White Bird: A Wonder Story, a spin-off sequel/prequel war drama film to Wonder based on R. J. Palacio's graphic novel of the same name, starring Gillian Anderson and Helen Mirren, with Bryce Gheisar reprising his role as Julian Albans, began production in February 2021 in the Czech Republic. Described as a "companion piece" to the original film, the film follows Julian as his Parisian grandmother tells him stories of her childhood as a young Jewish girl living in Nazi-occupied France during World War II, when she was hidden from the Nazis by a classmate and his family. Initially scheduled to be released on September 16, 2022, the film's release date was ultimately delayed to October 14, 2022 before the film was removed from the release schedule in September, envisaging an August 2023 release.

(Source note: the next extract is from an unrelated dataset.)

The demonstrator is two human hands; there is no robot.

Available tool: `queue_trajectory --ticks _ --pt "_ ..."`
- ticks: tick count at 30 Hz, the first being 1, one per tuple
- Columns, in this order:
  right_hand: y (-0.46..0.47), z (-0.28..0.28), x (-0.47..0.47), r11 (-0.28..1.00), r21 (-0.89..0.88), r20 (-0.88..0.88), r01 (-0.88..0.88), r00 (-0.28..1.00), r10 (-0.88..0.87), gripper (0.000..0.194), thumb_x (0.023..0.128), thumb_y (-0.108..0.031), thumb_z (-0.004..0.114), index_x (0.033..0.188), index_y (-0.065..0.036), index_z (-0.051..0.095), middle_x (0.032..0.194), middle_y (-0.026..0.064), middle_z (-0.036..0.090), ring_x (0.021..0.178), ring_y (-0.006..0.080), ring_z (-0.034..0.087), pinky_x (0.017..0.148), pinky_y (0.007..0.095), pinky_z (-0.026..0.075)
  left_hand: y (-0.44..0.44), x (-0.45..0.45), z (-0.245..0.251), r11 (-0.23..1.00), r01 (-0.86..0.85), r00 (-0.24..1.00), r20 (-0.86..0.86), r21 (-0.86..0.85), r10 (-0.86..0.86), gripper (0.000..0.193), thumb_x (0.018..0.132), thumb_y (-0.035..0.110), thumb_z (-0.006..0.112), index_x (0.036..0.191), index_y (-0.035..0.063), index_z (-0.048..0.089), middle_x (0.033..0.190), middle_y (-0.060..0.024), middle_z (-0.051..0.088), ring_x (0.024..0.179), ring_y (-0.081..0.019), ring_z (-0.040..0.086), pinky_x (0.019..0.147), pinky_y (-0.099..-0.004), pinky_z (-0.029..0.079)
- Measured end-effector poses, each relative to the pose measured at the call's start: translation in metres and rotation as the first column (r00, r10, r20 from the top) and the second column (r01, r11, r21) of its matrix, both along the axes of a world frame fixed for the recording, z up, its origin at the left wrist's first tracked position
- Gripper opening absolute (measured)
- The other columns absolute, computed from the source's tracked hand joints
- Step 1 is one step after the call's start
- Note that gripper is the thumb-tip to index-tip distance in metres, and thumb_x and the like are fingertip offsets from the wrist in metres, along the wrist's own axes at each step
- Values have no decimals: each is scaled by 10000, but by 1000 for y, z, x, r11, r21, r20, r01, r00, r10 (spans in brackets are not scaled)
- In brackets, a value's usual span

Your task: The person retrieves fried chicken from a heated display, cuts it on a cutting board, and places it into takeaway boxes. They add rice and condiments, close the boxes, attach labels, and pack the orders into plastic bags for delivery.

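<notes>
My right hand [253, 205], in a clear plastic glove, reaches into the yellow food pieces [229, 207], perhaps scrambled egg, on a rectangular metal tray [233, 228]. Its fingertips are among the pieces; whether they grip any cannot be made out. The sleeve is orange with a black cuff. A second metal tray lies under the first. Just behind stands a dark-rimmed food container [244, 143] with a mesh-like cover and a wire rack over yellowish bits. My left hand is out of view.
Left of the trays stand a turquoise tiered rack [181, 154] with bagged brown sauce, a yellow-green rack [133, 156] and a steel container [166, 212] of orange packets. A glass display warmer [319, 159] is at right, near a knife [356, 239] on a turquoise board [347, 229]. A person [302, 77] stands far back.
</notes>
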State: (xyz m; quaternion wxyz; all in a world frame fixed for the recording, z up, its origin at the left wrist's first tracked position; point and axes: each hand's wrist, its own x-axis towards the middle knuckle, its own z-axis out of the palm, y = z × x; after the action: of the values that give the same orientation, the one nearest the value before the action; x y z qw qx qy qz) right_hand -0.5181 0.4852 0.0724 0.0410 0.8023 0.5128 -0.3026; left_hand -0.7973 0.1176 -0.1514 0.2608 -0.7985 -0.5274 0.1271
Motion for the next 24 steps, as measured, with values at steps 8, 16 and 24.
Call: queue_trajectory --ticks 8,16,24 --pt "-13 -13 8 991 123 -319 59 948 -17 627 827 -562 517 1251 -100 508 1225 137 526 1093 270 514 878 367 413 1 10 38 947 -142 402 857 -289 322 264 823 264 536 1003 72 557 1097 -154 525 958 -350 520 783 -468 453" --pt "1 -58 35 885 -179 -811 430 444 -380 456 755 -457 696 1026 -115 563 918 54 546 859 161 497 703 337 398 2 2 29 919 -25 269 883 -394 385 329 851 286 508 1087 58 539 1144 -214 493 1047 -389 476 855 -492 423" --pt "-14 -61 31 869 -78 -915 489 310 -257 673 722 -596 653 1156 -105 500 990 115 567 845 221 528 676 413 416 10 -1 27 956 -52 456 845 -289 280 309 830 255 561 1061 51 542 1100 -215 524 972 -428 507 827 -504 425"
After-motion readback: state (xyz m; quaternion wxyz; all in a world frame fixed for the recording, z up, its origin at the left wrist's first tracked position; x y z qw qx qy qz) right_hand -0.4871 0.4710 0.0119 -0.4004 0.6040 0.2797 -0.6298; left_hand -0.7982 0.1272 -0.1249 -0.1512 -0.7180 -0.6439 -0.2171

However Lionsgate pushed the release to an unspecified date, in July 2023, as a result of the SAG-AFTRA strike, in the fourth quarter of 2023. In December 2023, Lionsgate scheduled the film for release on October 4, 2024.

===Musical adaptation===

On April 9, 2019, it was announced that a musical adaptation of the film was in the works for Broadway, with Jill Furman (Hamilton) producing and R. J. Palacio adapting the novel for the stage production. The production premiered at the American Repertory Theater in Cambridge, Massachusetts on December 17, 2025 and ran through February 15, 2026.